Lo último ha sido la carta del cardenal Joseph Zen, obispo emérito de Hong Kong, confirmando las informaciones reveladas por AsiaNews y recogidas en estas páginas.
El asunto, sinceramente, no deja en buen lugar a las autoridades vaticanas, hasta el punto de que la Oficina de Prensa de la Santa Sede, por mano de su responsable, Greg Burke, ha tenido que salir al paso de todas estas informaciones con la siguiente nota:
«El Papa mantiene un contacto constante con sus colaboradores, en particular de la Secretaría de Estado, sobre las cuestiones chinas y es informado por ellos de manera fiel y detallada acerca de la situación de la Iglesia Católica en China y de los pasos del diálogo en curso entre la Santa Sede y la República Popular China, que Su Santidad acompaña con especial solicitud. Por lo tanto, suscita sorpresa y pesar que se afirme lo contrario por parte de personas de la Iglesia y que se alimenten así confusión y polémicas”.

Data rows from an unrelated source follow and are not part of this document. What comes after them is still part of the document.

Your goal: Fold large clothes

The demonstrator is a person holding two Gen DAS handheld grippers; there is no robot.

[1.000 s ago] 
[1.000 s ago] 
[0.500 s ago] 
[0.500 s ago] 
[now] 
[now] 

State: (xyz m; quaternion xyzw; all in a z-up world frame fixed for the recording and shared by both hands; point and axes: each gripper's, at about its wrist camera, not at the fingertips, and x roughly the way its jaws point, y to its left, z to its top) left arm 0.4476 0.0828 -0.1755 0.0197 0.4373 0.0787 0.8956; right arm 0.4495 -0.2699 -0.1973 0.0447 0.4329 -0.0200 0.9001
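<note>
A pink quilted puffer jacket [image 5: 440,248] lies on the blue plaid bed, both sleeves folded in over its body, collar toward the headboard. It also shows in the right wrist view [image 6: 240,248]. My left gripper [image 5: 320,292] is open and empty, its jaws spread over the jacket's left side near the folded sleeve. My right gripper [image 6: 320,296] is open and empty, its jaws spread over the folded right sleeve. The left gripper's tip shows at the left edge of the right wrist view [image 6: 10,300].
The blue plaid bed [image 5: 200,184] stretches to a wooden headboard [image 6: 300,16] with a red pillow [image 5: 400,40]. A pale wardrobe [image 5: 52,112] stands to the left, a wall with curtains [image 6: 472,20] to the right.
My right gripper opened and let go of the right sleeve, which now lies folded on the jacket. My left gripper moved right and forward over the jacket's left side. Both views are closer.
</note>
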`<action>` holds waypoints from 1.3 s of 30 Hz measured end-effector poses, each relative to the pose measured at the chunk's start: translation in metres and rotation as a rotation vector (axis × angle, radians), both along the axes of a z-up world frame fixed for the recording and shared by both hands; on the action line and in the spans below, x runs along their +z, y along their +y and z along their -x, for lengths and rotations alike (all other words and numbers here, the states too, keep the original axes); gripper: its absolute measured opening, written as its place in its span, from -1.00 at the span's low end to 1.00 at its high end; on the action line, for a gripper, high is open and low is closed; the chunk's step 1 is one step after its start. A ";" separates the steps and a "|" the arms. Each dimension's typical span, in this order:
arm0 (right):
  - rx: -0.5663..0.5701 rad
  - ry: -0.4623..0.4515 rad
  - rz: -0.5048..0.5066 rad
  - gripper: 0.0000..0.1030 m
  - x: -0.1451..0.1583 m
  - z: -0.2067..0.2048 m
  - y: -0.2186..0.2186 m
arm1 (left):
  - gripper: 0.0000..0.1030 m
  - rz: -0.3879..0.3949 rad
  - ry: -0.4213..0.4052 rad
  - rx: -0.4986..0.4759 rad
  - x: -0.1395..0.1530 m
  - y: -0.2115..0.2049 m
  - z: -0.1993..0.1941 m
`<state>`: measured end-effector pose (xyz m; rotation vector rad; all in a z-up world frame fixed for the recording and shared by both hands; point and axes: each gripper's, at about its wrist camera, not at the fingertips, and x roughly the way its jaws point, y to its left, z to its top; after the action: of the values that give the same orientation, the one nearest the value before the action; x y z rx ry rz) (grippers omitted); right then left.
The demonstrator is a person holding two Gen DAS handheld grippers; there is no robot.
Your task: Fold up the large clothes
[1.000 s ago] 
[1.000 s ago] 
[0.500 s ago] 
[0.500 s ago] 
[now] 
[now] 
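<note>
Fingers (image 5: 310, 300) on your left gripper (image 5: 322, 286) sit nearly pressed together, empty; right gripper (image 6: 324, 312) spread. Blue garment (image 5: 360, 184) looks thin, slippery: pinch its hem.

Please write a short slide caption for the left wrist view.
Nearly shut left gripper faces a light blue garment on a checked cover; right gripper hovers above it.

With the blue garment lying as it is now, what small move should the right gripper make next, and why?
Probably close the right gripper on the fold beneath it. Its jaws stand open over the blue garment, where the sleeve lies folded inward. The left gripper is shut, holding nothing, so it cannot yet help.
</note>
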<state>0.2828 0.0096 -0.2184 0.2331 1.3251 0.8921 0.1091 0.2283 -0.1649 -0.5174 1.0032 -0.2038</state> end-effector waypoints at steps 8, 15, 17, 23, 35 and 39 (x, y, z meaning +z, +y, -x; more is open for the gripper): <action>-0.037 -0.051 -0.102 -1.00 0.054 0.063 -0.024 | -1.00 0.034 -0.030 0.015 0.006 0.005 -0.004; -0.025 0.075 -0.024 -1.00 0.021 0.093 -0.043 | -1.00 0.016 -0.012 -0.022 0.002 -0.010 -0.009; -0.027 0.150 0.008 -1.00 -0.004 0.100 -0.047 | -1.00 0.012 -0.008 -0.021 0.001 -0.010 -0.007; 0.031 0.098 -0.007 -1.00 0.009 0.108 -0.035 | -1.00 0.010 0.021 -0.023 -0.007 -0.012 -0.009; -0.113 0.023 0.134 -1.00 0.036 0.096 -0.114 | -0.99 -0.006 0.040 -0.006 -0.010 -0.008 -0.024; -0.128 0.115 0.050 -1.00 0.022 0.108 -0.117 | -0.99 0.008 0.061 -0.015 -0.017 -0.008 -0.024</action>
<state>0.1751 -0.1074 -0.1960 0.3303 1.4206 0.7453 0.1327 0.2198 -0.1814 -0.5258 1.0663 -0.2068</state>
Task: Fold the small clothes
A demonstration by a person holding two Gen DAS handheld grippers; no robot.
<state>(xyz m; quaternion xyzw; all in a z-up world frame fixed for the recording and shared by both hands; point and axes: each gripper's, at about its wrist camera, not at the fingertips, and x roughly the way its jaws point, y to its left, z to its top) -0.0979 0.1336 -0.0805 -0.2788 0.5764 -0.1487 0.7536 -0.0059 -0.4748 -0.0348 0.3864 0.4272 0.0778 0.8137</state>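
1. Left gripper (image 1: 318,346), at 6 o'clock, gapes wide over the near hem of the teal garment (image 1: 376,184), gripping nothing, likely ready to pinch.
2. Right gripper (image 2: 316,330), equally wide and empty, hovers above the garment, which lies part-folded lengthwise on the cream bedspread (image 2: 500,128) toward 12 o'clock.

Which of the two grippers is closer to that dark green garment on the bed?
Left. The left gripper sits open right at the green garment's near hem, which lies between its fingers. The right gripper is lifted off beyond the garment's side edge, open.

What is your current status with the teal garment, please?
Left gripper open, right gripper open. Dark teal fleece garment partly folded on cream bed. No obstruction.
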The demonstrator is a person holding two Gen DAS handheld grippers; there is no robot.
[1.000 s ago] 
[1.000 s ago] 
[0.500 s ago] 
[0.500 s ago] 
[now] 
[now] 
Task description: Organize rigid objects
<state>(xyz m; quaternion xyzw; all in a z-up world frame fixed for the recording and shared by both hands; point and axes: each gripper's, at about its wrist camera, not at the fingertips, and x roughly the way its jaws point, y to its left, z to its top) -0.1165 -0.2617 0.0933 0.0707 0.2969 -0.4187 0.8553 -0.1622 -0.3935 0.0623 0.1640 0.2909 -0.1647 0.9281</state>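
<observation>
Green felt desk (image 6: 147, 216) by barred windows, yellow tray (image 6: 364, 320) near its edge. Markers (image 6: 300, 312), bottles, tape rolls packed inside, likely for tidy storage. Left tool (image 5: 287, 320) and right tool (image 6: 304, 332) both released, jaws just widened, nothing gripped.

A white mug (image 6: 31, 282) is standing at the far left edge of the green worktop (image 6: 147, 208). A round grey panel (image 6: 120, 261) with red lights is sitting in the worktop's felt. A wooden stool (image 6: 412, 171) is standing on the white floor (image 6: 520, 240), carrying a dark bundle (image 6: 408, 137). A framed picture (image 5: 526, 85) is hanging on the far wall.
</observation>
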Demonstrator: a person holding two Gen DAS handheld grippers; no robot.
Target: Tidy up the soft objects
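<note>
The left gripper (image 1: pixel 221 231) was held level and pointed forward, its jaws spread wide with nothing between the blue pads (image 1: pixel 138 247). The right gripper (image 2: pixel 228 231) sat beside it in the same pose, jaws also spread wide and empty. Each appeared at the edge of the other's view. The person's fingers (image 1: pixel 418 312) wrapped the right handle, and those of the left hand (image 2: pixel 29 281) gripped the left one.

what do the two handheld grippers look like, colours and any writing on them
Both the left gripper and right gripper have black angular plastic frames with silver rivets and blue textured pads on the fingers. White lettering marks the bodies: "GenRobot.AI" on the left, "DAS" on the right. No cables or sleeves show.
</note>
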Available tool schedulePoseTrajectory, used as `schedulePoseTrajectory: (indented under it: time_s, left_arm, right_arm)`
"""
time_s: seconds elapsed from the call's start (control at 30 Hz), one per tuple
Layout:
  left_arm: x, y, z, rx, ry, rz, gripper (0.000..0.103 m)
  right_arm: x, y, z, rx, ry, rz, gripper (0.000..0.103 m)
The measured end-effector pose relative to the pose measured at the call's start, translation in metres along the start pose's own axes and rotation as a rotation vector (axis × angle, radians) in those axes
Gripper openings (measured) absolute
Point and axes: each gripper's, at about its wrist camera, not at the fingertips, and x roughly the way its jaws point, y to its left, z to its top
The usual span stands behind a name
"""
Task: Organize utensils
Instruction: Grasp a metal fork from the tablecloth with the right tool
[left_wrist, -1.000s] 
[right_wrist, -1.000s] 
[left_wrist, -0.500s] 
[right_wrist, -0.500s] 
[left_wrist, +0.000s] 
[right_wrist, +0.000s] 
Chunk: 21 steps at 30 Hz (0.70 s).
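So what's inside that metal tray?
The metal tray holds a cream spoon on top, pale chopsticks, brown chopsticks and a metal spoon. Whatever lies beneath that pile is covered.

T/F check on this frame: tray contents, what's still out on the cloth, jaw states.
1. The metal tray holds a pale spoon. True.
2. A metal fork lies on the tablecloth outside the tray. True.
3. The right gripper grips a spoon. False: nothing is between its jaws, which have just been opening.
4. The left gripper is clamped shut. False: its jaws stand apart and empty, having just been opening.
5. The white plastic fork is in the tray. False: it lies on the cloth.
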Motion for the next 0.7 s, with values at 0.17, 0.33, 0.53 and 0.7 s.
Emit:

En realidad, al menos tal como está redactada, la nota de Burke no responde a nada. Nadie ha afirmado «lo contrario», es decir, las informaciones en absoluto contradicen que el Papa esté puntualmente informado o que siga la cuestión con especial solicitud.
Pero lo que alimenta «confusión y polémica», por emplear las palabras de la nota, no es tanto que «personas de la Iglesia» puedan afirmar como el hecho, suponemos que fácilmente comprobable, de la incorporación al episcopado católico en China de supuestos ‘obispos’ a las órdenes de Pekín y hasta ahora excomulgados por cismáticos.
Esa es la nota que esperamos del Vaticano, la que aclare si esos nombramientos son o no ciertos. Como decía en nota adicional a su carta el propio Zen, no es en sí mismo cuestionable que la Santa Sede solicite la abdicación de obispos fieles, sobre todo en aras de un acuerdo que garantice el pacífico culto católico en un país como China, sino el hecho de la consagración o ratificación como obispos legítimos de otros tantos pertenecientes a un simulacro de Iglesia cismática creada por el Partido Comunista Chino y controlada por él.